Hyderabad, my paper home, had the most beautiful rocks that stood so resolute that they upstaged their impressionist background. The sun was everywhere, all of a sudden boiling, making my skin itch and feet burn. Irani samosas (pastries filled with spicy onions), biryani bonding sessions with my mum, and the unwavering strength of the land, despite being treated as an afterthought by many. I learned more about people and friendships, and lost myself to books every bus ride back home. My heritage from the North met my lived experience in the South to create a strange but priceless liminal space. The vibrancy of festivals like Holi and Diwali, and the generosity of entire communities embedded in the culture made me feel part of a larger, living whole.
With the whirlwind of teenage years came a modernity, ease, and ambition that only a place like Singapore could have instilled within me. It was a schooling not just in futuristic design, architecture, and seamless services, but the pressure we sometimes put on ourselves to attain ideals. I had never seen such a large, shiny school with an emphasis on service and unity, celebrating differences: where my individuality was a strength, not a stigma. The size of the art studios brought back my childhood glee instantaneously. I learned about clubbing, gel nails, and Sylvia Plath — all of which I realised were not my cup of tea.
The first day, as we were floating in the air above Victoria, I felt a deep pit in my stomach. The dense-lit petri dish of Singapore at night was replaced by darkness from the sky. I had no sundial. This was not part of the plan, but Melbourne seemed to understand me, and with the shedding of fall leaves, so did my idealised university experience. The hot chocolate at Castros, with a hint of cinnamon, luxury vanilla slices and sunrises were like none I had ever seen. The sun was large and bright, and seemed to race me to rise earlier, insistent that each day enclosed another opportunity to embrace unfamiliarity.
Frankly, Sydney wasn’t on the cards for me either. In truth, I was dreaming of other places. Despite having doors open to other dreams, I decided to stay for reasons I am yet to discover. I was in love with the idea of love, and found myself in many self-confrontations. My entire life seems to have been in pursuit of a narrative that fits. A ‘globetrotter’, ‘traveller’, ‘world citizen’. The more I see of the world, the more I feel that no place defines me. No matter where I yearn to go, or where I have been, my identity is not bound by my context. Whether in ten years time, my time in Australia ‘makes sense’ to fit my life’s narrative or not, I have stopped trying to connect the dots and let the story find me as it has done thus far.

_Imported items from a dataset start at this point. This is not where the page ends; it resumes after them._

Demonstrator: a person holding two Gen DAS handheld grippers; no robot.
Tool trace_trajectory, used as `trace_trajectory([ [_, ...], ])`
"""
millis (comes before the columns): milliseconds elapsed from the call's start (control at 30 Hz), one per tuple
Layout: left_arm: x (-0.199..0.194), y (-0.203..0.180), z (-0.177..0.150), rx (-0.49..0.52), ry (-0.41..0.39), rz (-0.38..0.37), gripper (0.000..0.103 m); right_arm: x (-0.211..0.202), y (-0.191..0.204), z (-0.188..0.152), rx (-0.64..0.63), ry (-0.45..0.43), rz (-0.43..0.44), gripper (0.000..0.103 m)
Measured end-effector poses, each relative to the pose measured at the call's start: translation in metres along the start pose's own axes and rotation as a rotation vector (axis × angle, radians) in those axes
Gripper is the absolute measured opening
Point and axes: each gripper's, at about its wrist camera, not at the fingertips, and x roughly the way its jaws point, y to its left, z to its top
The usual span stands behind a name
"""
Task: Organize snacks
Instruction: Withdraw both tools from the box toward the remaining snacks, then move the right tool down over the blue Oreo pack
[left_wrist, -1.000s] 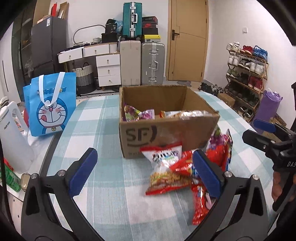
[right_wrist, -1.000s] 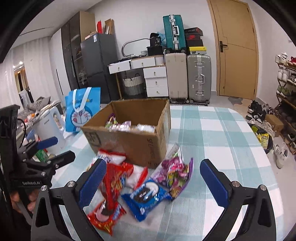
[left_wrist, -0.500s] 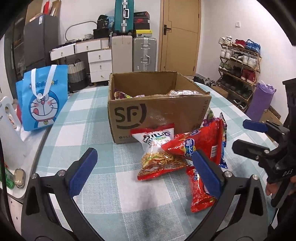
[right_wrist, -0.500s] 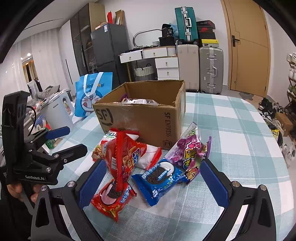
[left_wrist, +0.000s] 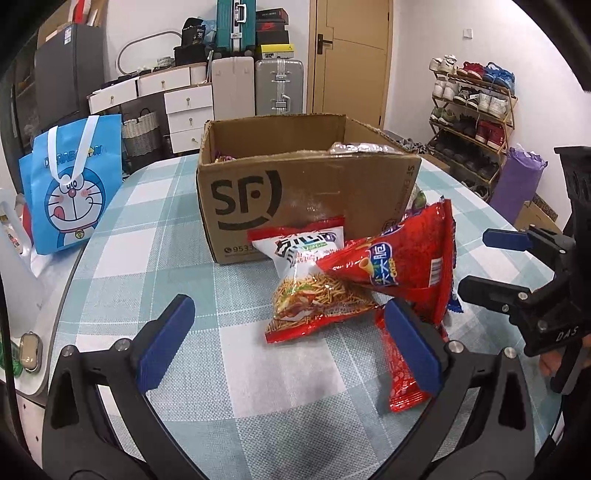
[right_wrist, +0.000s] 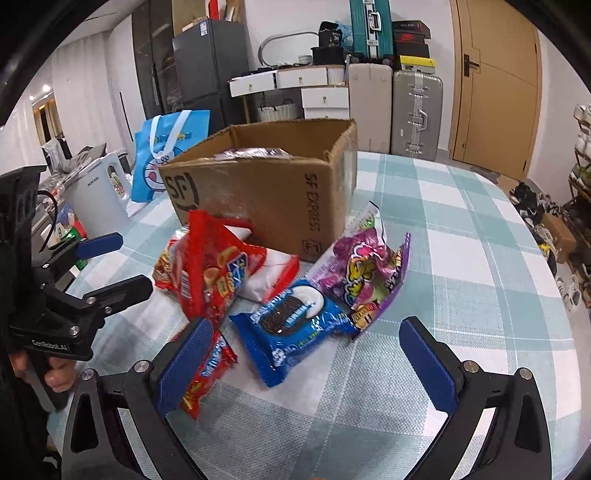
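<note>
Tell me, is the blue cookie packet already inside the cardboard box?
No, the blue cookie packet lies on the checked tablecloth in front of the cardboard box, outside it.

Cardboard box (left_wrist: 306, 192) sits mid-table on the checked tablecloth (left_wrist: 258, 373), with packets inside it, seen over its rim. Right in front of the box, a heap of snacks: the noodle-snack bag (left_wrist: 314, 291) leans against the box's front wall, the cone-snack bag (left_wrist: 402, 266) props up over its right side, and a small packet (right_wrist: 207, 373) lies nearest the cameras. In the right wrist view, the cookie pack (right_wrist: 291, 328) lies right of the cone-snack bag, and the candy bag (right_wrist: 365, 277) lies behind it, by the box corner. A tote bag (left_wrist: 72, 188) stands left of the box at the table edge, suitcases (left_wrist: 258, 85) well behind.
</note>
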Motion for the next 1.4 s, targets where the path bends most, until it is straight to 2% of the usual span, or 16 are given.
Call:
trace_trajectory([
  [233, 0.009, 0.005, -0.004, -0.009, 0.022, -0.006, 0.103, 0.009, -0.005, -0.003, 0.010, 0.026, 0.002, 0.103],
  [467, 0.015, 0.006, -0.005, -0.011, 0.040, -0.011, 0.103, 0.020, -0.010, -0.004, 0.032, 0.070, -0.036, 0.102],
  [633, 0.018, 0.005, -0.006, -0.006, 0.050, -0.006, 0.103, 0.028, -0.002, -0.004, -0.021, 0.087, -0.106, 0.102],
  [733, 0.017, 0.005, -0.006, -0.005, 0.049, -0.006, 0.103, 0.031, 0.004, -0.004, -0.053, 0.093, -0.112, 0.102],
  [867, 0.017, 0.009, -0.006, -0.015, 0.050, -0.022, 0.103, 0.033, 0.011, -0.004, -0.092, 0.094, -0.112, 0.102],
  [1400, 0.019, 0.010, -0.008, -0.013, 0.052, -0.019, 0.103, 0.034, 0.013, 0.000, -0.117, 0.086, -0.043, 0.099],
])
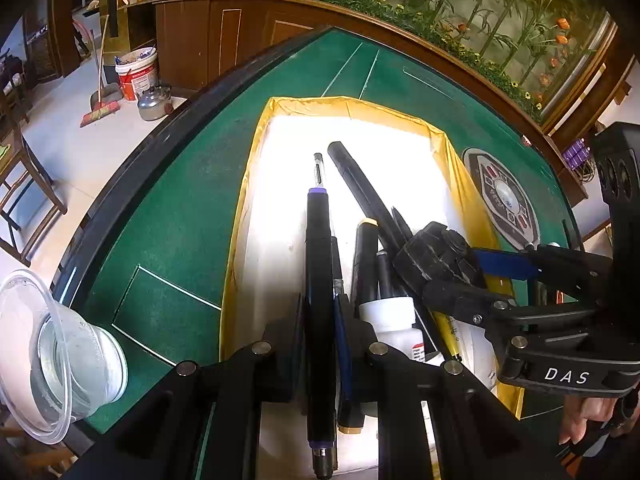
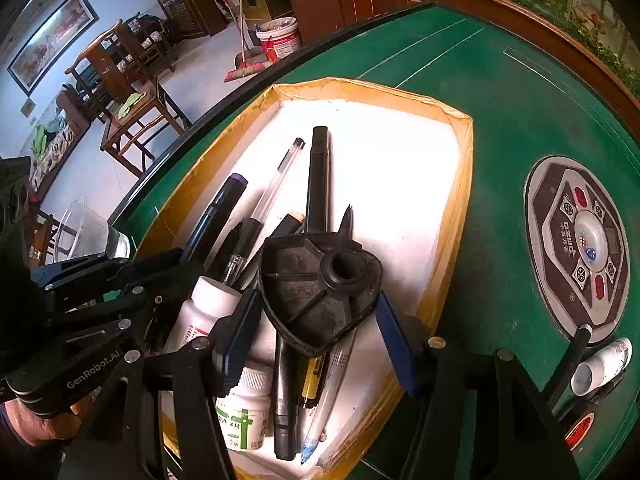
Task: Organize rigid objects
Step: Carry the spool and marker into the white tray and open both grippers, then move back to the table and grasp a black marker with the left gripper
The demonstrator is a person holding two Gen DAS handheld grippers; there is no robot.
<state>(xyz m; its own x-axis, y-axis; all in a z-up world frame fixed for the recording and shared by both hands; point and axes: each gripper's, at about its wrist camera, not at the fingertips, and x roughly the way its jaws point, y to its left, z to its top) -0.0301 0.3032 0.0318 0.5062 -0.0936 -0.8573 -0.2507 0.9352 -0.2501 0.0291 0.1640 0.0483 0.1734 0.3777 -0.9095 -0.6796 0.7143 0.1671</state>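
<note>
We hold a long black marker with purple ends (image 1: 320,300) clamped in our left gripper (image 1: 322,332), lower centre of its view, over the yellow-rimmed white tray (image 1: 248,200). Our right gripper (image 2: 316,320) is clamped on a black ribbed triangular plastic part (image 2: 320,284), centre frame, above pens and white bottles.
</note>
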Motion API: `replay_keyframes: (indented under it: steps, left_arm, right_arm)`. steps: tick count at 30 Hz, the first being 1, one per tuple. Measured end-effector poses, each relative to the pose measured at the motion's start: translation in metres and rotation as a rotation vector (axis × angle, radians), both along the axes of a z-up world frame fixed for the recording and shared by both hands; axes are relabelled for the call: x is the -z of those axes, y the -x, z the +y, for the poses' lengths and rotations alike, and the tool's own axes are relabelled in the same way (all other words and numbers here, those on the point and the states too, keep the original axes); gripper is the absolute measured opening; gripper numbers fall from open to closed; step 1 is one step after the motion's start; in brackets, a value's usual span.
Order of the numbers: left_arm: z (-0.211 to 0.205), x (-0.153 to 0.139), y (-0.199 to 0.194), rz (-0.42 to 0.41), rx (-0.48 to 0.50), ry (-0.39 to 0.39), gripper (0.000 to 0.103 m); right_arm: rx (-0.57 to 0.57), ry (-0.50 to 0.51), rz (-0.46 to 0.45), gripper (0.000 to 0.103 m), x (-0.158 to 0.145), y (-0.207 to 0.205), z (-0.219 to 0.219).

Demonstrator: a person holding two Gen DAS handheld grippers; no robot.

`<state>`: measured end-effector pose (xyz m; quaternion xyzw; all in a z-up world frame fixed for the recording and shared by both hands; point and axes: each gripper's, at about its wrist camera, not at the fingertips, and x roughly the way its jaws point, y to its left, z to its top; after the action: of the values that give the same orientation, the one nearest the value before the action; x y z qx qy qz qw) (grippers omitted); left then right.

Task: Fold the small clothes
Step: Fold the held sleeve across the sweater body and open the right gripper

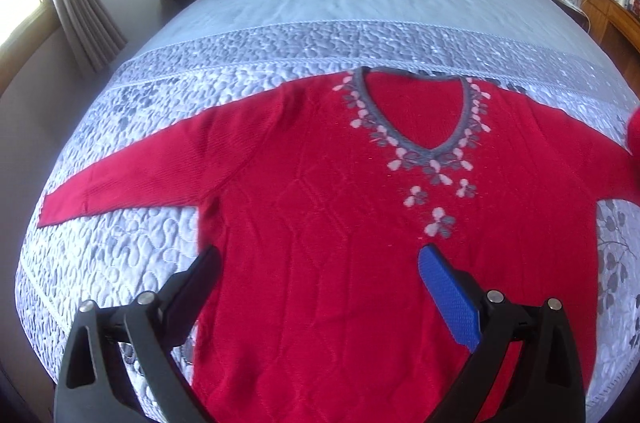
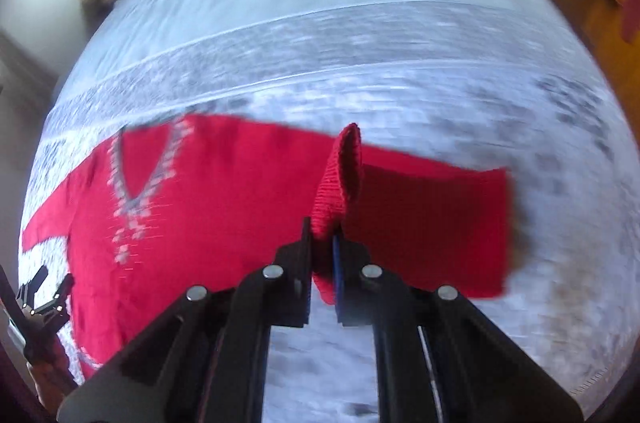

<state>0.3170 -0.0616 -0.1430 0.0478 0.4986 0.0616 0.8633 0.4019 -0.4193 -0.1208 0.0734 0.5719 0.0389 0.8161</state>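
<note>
Sweater (image 1: 320, 223), red knit with a grey V-neck, lies face up and spread flat on the quilted bed (image 1: 132, 263), body toward the foot end. Left sleeve (image 1: 132, 175) extends straight out, unfolded. Left gripper (image 1: 320, 263) hovers above the lower body with its jaws spread wide, grasping nothing. Right gripper (image 2: 322, 243) is clenched on a pinched fold of the right sleeve (image 2: 432, 223), lifting a loop of knit clear of the bed; this view is motion-blurred. Progress assessment: early stage. The garment is laid out, and the first sleeve fold appears to be in hand. Remaining: both sleeves inward, then the body fold
</note>
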Motion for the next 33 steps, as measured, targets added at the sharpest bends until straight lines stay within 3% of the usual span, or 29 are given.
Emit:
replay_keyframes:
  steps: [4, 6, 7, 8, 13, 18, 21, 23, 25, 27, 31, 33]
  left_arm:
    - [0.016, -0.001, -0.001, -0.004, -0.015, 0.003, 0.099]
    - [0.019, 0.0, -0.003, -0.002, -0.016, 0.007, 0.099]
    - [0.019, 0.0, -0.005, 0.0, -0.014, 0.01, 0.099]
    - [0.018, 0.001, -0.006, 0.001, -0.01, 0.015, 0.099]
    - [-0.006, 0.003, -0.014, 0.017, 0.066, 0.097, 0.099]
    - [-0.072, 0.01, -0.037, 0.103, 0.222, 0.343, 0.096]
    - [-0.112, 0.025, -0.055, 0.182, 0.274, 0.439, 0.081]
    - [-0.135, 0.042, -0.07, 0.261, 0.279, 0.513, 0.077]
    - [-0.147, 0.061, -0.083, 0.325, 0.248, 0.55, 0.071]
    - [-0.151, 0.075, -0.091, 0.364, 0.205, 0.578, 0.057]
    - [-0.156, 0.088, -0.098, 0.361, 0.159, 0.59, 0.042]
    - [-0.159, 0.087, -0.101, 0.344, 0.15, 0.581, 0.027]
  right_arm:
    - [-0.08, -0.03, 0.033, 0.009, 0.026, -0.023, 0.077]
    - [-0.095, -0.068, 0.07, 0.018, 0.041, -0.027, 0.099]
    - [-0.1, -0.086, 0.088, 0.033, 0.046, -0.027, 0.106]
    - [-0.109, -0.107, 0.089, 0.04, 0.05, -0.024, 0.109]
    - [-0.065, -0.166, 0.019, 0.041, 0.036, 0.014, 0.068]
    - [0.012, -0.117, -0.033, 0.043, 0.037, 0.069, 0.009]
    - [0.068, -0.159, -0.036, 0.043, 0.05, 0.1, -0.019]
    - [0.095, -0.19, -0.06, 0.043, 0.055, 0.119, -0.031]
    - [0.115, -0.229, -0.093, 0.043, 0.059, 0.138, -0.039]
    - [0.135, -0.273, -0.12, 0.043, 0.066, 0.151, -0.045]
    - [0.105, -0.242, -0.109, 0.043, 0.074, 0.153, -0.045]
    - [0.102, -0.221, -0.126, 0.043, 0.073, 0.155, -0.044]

I once asked someone in Bogotá, who had lived across many places, which one they loved most. They said it was impossible to choose, because in each, they had been a different version of themselves. Maybe that’s what flags really are. Not just borders, not just allegiances, but markers of who we once were, are becoming, and all the in-between spaces where we find ourselves suspended, waiting.